**What is required:** Copy the lines below as they are; omit the images they contain.

**Collected material:**
__________________________________________________

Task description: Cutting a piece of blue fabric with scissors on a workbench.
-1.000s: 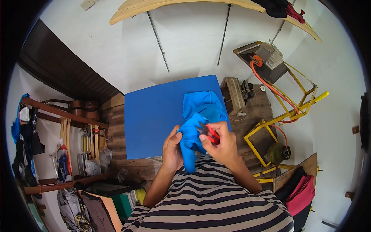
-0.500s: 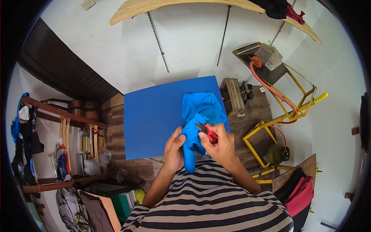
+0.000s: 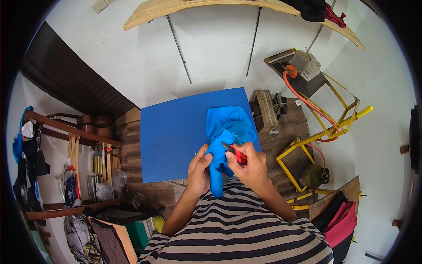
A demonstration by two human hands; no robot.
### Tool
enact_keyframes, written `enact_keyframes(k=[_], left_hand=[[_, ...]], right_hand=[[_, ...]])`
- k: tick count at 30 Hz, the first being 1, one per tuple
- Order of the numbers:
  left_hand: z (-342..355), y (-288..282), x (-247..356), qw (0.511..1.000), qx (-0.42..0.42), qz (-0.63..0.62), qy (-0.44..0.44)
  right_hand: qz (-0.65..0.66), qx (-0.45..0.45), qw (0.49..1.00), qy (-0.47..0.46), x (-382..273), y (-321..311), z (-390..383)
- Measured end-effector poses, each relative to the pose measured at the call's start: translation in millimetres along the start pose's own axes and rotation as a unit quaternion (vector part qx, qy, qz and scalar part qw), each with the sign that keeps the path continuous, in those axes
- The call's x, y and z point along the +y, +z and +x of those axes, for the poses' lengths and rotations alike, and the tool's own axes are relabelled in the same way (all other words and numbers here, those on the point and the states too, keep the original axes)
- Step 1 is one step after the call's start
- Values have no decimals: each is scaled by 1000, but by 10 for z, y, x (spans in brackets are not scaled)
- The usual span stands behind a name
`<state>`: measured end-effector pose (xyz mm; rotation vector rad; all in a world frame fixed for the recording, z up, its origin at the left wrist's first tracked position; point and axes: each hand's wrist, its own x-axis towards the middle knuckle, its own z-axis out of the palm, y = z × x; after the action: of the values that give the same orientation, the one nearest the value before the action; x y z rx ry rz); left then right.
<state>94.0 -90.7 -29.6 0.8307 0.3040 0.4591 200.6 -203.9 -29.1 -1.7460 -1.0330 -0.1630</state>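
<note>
A bright blue garment lies on the right part of a blue tabletop, one end hanging past the near edge. My left hand grips the fabric's left side, thumb pressed on it. My right hand is closed round small red-handled snips. Their dark tips rest against the bunched cloth just right of my left thumb; whether they grip a thread is too small to tell.
Yellow metal frames with an orange hose and a gas cylinder stand at right, beside a wooden crate. Left are shelves with clothes and a guitar. Above, a wooden shelf spans the wall.
The snips have turned slightly and their tips sit a little lower and further left on the cloth. Both hands keep their holds, with only small movements.
</note>
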Motion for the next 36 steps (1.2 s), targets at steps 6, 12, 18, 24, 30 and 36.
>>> enact_keyframes(k=[6, 12, 18, 24, 30, 36], left_hand=[[22, 30, 9, 1000, -1, 10, -2], [41, 56, 21, 1000, 5, 16, 3], [30, 55, 35, 1000, -2, 21, -21], [42, 11, 95, 994, -30, 107, -20], [100, -125, 245, 916, -151, 358, 94], [26, -186, 79, 947, -175, 261, 73]], right_hand=[[36, -15, 999, 14, -17, -8, -20], [133, -5, 989, 71, -6, -46, 21], [268, -15, 943, 198, 80, -150, 289], [262, -81, 944, 182, 120, -180, 428], [286, -79, 927, 231, 253, -244, 551], [254, -110, 935, 219, 384, -94, 644]])
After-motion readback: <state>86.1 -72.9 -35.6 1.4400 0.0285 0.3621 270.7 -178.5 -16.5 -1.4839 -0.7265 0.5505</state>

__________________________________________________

**Written reply:**
Task description: Cutting a piece of blue fabric with scissors on a workbench.
-1.000s: 
-0.500s: 
+0.000s: 
A demonstration by two human hands; no robot.
### Tool
enact_keyframes, written `enact_keyframes(k=[_], left_hand=[[_, ...]], right_hand=[[_, ...]])`
- k: tick count at 30 Hz, the first being 1, one per tuple
- Order of the numbers:
  left_hand: z (-342..355), y (-288..282), x (-247..356), qw (0.511..1.000), qx (-0.42..0.42), qz (-0.63..0.62), qy (-0.44..0.44)
  right_hand: qz (-0.65..0.66), qx (-0.45..0.45), qw (0.49..1.00), qy (-0.47..0.46), x (-382..273), y (-321..311), z (-390..383)
- Measured end-effector poses, each relative to the pose measured at the call's start: translation in millimetres along the start pose's own axes and rotation as a unit quaternion (vector part qx, qy, qz and scalar part qw), each with the sign that keeps the path continuous, in those axes
- The call's x, y and z point along the +y, +z and +x of those axes, for the poses' lengths and rotations alike, and the tool's own axes are relabelled in the same way (all other words and numbers here, those on the point and the states too, keep the original axes)
- Step 1 is one step after the call's start
- Values have no decimals: each is scaled by 1000, but by 10 for z, y, x (spans in brackets are not scaled)
- The usual span stands behind a name
`<state>`: measured end-effector pose (xyz mm; rotation vector rad; all in a world frame fixed for the recording, z up, its origin at the left wrist's first tracked position; point and axes: each hand's wrist, its own x-axis towards the middle knuckle, its own z-axis out of the palm, y = z × x; after the action: of the values that give the same orientation, the one nearest the value before the action; x y z rx ry rz); left then right.
<state>94.0 -90.7 -29.6 0.8307 0.3040 0.4591 200.6 -203.9 -29.1 -1.7460 -1.0330 -0.1630</state>
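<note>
A bright blue garment lies on the right part of a blue tabletop, one end hanging past the near edge. My left hand grips the fabric's left side, thumb pressed on it. My right hand is closed round small red-handled snips. Their dark tips rest against the bunched cloth just right of my left thumb; whether they grip a thread is too small to tell.
Yellow metal frames with an orange hose and a gas cylinder stand at right, beside a wooden crate. Left are shelves with clothes and a guitar. Above, a wooden shelf spans the wall.
The snips have turned slightly and their tips sit a little lower and further left on the cloth. Both hands keep their holds, with only small movements.
</note>
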Motion for the next 36 steps (1.2 s), targets at steps 6, 12, 18, 24, 30 and 36.
>>> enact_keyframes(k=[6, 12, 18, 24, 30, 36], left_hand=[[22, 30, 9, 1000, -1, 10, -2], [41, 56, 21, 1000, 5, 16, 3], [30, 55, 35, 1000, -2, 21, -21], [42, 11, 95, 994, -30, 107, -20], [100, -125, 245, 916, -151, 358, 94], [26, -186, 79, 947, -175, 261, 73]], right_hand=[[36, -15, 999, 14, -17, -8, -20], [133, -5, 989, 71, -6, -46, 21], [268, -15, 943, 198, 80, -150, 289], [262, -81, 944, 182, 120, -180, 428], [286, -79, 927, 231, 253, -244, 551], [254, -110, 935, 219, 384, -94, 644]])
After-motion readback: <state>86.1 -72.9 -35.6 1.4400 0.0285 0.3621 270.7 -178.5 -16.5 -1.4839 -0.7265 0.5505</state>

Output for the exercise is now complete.